LOS DOS ESCENARIOS DE LA CEREMONIA

Ese ‘campo de banderas’’ será todo lo que quede de los cientos de miles de personas –el récord, forjado por Barack Obama en 2008, es 1,8 millones– que asisten a estos eventos. Los únicos testigos en carne y hueso de la jura del cargo del cuadragésimo sexto presidente de Estados Unidos serán el presidente del Tribunal Supremo, John Roberts, los congresistas, los embajadores extranjeros y el ‘pool’’ de medios que cubre a diario la Casa Blanca. Todas las demás invitaciones han sido canceladas. Habrá, también, 25.000 soldados con armas de guerra, que ayer concluyeron su despliegue en Washington, una ciudad de apenas 705.000 habitantes, protegiendo el acto. Al menos una docena de ellos fueron ayer relevados de sus funciones después de que el FBI descubriera que son seguidores de la teoría conspiratoria QAnon, que afirma que Trump lucha en solitario contra una red de pederastas que controla el mundo.

OBSTÁCULOS DE PROTECIÓN DEL PERÍMETRO DE SEGURIDAD

Es otro recuerdo de la inauguración de Lincoln cuando, como relató la escritora Julia Taft, que entonces tenía apenas 15 años y estuvo presente en el acto, “en cuanto ocupamos los lugares que nos habían sido asignados, vimos una hilera de francotiradores vestidos con casacas verdes subir al tejado.
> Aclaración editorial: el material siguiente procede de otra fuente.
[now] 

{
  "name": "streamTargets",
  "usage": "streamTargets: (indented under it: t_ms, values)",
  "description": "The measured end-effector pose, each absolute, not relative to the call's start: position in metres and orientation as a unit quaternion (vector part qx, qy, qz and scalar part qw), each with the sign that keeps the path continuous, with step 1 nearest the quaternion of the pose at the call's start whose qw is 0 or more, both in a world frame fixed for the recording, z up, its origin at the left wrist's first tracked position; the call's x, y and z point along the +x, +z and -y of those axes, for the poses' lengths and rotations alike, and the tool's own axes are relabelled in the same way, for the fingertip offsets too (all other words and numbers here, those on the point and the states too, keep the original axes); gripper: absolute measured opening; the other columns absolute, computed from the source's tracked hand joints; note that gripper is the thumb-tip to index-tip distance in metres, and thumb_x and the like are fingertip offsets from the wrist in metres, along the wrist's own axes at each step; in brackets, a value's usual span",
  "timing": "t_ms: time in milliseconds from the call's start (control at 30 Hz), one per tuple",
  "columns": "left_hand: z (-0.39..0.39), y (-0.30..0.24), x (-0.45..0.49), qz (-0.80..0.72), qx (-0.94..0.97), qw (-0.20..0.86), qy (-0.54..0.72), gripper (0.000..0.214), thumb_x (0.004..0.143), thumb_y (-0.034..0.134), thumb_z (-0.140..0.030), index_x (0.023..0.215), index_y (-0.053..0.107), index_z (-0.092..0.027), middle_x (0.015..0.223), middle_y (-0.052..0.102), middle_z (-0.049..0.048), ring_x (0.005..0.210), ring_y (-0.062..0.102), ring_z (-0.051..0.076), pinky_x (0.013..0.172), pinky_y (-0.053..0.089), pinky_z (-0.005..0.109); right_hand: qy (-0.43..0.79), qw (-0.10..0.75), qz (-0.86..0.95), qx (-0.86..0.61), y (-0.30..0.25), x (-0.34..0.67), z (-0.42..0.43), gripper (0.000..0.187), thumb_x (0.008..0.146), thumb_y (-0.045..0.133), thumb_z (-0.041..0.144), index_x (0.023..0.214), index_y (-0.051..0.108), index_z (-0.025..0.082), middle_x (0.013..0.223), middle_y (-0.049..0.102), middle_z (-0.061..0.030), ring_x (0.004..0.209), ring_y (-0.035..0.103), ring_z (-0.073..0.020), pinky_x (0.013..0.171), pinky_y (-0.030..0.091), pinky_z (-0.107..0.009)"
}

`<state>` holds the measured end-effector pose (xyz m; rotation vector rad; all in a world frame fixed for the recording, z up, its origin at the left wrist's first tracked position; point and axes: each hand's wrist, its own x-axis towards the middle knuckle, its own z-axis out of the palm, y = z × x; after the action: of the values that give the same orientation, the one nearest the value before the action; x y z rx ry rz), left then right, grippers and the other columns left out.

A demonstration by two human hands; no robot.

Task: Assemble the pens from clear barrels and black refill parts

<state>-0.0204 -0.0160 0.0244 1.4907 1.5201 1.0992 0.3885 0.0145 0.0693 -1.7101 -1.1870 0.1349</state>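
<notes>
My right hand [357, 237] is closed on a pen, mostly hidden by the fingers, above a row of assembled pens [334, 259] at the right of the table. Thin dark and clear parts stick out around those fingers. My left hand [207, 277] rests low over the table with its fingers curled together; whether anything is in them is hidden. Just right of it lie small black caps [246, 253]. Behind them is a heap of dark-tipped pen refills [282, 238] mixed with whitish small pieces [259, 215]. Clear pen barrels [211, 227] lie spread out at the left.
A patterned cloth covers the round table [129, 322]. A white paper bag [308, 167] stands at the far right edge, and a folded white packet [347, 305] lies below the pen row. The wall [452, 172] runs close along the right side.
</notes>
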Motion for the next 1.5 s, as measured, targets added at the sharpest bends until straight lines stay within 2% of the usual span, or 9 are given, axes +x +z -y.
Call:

El rumor era que iban a disparar a cualquiera que se acercara al carruaje del presidente”. En esta inauguración, tampoco estará el presidente saliente, Donald Trump. Es la primera vez que eso sucede desde que en 1841 Martin Van Buren no fue a la jura del cargo de William Henry Harrison. Trump deja Washington a las 8 de la mañana (2 de la tarde hora peninsular de España), justo en el momento en el que comienzan los preparativos para el acto de sucesión. También por vez primera desde que se instauró esta tradición, en 1825,

 Donald Trump y su esposa, Melania, no recibirán en su residencia oficial a su sucesor. Cuando lleguen los Biden, les recibirá el intendente de la Casa Blanca, es decir, la persona encargada del mantenimiento de la residencia oficial. Se llama Timothy Harleth, y ocupa ese cargo desde que en mayo la primera dama, Melania, lo llevó desde el Hotel Trump de Washington. Trump se irá en el Air Force One desde la base aérea de Andrews, en las afueras de Washington. El presidente saliente ha demandado alfombra roja y 21 salvas de honor en su despedida. Pero las Fuerzas Armadas no solo han rechazado esa petición, sino que, encima, han cancelado el acto de despedida que rinden al jefe del Estado desde hace 40 años.

Trump, así, se va sin reconocer su derrota en las urnas, abandonado por los suyos. Anoche no estaba confirmado que el vicepresidente, Mike Pence, fuera a asistir a la marcha de Trump, pero sí que lo haría a la jura de Biden. Y el líder de los republicanos en el Senado, Mitch McConnell, que había sido uno de los mayores aliados de Trump, declaró que el asalto al Capitolio “fue provocado por el presidente”. Sin embargo, cuatro quintas parte de los 74 millones de estadounidenses que votaron por Trump insisten en que hubo fraude electoral. El resultado es la inauguración más tensa en 120 años.